General subjects with a focus on philosophy, morals, epistemology, basic income, the singularity, transhuman
All the stuff you never heard of - and Why?
Published on August 16, 2014 By Phil Osborn In Singularity

First, let's test the system.  OK...   Edit worked...

What this is about:

What we don't see on the web. 

Who we don't hear on the web or in general.

Censorship directly and by marginalization.

The price of the truth and the profitability of deceptions.

Who is responsible.

Note: the room for storage in the cloud and elsewhere on planet Earth is currently estimated to be about half as big as the data submitted.  That means that 50% of all the information we possess as a species is being lost.  Overwritten by material paid for, but simply lost for good.  I cannot believe that in such a situation, people will not take advantage.  Wiped out some Syrian village?  Just wipe the records with copies of "My Little Pony" rippoffs. 

"Who now remembers the Armenian genocide?" (Hitler)

 A couple of weeks ago, at the gym, I got into a discussion of this subject - the manipulation of history, specifically referencing a local Congressman who lived a dual life, of which I have much information, but whenever I've tried to publish it, my online material disappears  - and the guy's wiki is a puff job that is obviously closely monitored.  So, the guy I was talking to at the gym (who I've seen elsewhere at radical political gatherings, I'm pretty sure) advises me that my kind of talk could get me a bullet in the head. Nice.

BTW, as this evolves, please feel free to offer suggestions or critiques.  If I like them or use them - even as a case of error, I'll try to credit everyone.  (The trolls will either be deleted or subjected to appropriate ridicule. ;-> )

Just for starters let's look at a recent case study that I submitted on the Kurzweilai.net site - which I highly recommend.

The subject was search engine and info-resource validation:

http://www.kurzweilai.net/using-bayesian-statistics-to-rank-wikipedia-entries

I pointed out - please check the link for my extended commentaries - that I could easily come up with examples of bogus wikis.

I mentioned by implication in passing as well that if you dare blog or otherwise comment on certain topics, then expect trouble, as in your email or blog site suddenly mysteriously going off line for a week - or at least no longer accessible to you.

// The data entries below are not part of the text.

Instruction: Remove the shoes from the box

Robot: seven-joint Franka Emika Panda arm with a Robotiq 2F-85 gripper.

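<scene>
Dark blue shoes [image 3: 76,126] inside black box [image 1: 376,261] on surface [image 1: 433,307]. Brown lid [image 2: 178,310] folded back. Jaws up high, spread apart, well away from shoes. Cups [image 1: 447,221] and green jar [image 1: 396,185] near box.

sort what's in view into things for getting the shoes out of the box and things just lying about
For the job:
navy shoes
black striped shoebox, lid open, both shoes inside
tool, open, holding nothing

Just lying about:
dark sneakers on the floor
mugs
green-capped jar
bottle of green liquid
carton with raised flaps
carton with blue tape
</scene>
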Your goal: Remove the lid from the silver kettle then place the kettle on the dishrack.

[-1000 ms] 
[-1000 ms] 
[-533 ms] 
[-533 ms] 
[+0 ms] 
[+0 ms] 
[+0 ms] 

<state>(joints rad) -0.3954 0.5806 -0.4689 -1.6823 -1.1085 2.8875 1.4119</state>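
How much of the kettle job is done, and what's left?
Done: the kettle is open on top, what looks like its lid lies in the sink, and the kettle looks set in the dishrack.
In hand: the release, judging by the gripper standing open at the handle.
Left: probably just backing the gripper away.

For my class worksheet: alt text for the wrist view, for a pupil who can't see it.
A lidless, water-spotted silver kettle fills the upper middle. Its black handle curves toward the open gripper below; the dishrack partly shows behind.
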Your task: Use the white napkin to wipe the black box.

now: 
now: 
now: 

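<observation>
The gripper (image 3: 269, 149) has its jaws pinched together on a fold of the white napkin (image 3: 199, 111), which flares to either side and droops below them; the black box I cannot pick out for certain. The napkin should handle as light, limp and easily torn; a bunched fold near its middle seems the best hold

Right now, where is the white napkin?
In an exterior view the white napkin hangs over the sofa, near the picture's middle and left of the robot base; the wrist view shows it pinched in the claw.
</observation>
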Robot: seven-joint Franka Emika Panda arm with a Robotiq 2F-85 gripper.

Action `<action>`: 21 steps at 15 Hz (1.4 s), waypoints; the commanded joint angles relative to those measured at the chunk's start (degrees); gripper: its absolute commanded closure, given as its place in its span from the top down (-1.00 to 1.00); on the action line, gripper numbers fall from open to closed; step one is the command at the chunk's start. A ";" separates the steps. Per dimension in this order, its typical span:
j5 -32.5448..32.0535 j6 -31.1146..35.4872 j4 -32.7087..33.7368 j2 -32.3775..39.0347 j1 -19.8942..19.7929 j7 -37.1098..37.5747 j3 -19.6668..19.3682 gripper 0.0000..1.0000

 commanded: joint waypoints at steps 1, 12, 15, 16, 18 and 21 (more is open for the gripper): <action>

I'm hopeful that this article will draw some attention and thought regarding a wider sweep of issues, such as why progress in certain areas was virtually halted for decades, to the benefit of certain major players.  Where to start?

Let's try Xanadu http://en.wikipedia.org/wiki/Project_Xanadu

Xanadu was based on an original insight by Ted Nelso, on his first introduction to a computer with a printout interface, running one of the early versions of a word-processor (nrof, prof or one of that series, I believe.)  I heard Nelson live at the 1990 CyberArts conference, which I was covering for an Amiga magazine, and where he discussed the origins of the whole hypertext concept, of which Xanadu and the WWW are just two examples of many.  Nelson, upon seeing a printout from a computer text processor, asked immediately ~"Well, since this information is all stored and accesible digitally, then of course you can embed links to reference back and forth between documents and points within documents, right?"  NO.  The computer gurus were still thinking of the computer as a super-typewriter, a digital emulation of paper.

I had developed my own concept for hypermedia in the late '70's, one which included much of the Xanadu design, although I had my design well before hearing of Xanadu.  My design, like that of Xanadu, allowed for linking from any point or collection(s) of points in any kind of document or media.  One difference was that my design was completely bottom-up.  In fact, I called it the PKI - Personal Knowledge Index.  Whatever.

I tried implementing my concept on a Commodore 64, writing a good portion of a version of Prolog in self-modifying assembly code as the projected OS.  I didn't finish and in retrospect, all the compromises that such a limited system entailed would have guaranteed that by the time it was finished, compromises that much more powerful machines to come would not have, the competition would eat my lunch.  So, I jumped on the Amiga when it appeared.  It's full 32bit OS with full support for multi-threaded multiprocessing and right media capabilities made it the logical platform for hypermedia in general.